- **TASK DESCRIPTION**: All lines below containing "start" are to be listed.

----- INFORMATION SUPPLIED

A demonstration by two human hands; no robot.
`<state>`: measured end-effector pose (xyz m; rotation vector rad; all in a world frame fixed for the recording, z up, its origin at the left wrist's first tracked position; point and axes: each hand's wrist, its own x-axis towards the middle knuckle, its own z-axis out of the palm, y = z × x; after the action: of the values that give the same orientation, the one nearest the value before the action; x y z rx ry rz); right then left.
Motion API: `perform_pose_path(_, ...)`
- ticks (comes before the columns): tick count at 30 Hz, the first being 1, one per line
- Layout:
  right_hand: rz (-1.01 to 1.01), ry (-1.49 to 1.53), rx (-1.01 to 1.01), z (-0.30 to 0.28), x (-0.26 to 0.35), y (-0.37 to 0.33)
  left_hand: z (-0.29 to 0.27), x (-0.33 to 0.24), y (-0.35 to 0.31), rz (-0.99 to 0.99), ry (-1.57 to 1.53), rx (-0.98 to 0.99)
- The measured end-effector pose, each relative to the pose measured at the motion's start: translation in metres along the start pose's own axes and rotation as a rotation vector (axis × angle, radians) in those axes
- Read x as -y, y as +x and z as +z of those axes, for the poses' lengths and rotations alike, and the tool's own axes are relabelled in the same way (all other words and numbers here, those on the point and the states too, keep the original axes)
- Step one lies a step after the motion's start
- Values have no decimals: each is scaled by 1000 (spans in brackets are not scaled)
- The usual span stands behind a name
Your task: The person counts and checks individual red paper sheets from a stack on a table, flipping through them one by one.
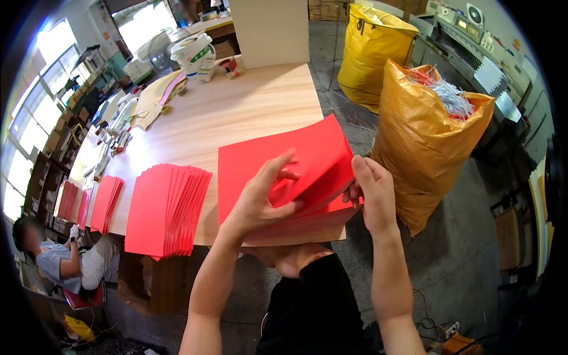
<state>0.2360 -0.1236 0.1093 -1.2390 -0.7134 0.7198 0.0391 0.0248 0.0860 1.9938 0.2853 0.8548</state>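
Observation:
A thick stack of red paper sheets (248,155) lies at the near edge of the wooden table. The top red sheet (332,155) is lifted and curls up along its right side. My right hand (375,192) pinches that sheet's right edge between thumb and fingers. Over the stack's left half is my left hand (257,198), its fingers spread and a little blurred. Its thumb is close to the curled paper; whether it touches cannot be seen. To the left, a fanned pile of folded red paper (168,207) overhangs the table edge.
Smaller red piles (107,201) continue leftward along the table (248,100), toward a seated person (71,260). A white bucket (194,53), tape rolls and papers sit at the back. An orange sack (423,148) of scraps and a yellow sack (373,56) stand on the right.

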Motion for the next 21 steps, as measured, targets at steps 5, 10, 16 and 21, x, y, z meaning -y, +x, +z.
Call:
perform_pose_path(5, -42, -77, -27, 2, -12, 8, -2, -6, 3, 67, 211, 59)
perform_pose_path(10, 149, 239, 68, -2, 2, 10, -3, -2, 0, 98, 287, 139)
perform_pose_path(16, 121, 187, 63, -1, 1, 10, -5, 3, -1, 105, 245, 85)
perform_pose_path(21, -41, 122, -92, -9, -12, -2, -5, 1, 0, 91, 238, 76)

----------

- **TASK SOLUTION**:
- The measured end-effector pose, each relative to the pose measured at the motion's start: translation in metres along the start pose's own axes and rotation as a rotation vector (axis × angle, radians) in those axes
- Step one lies a step after the motion's start

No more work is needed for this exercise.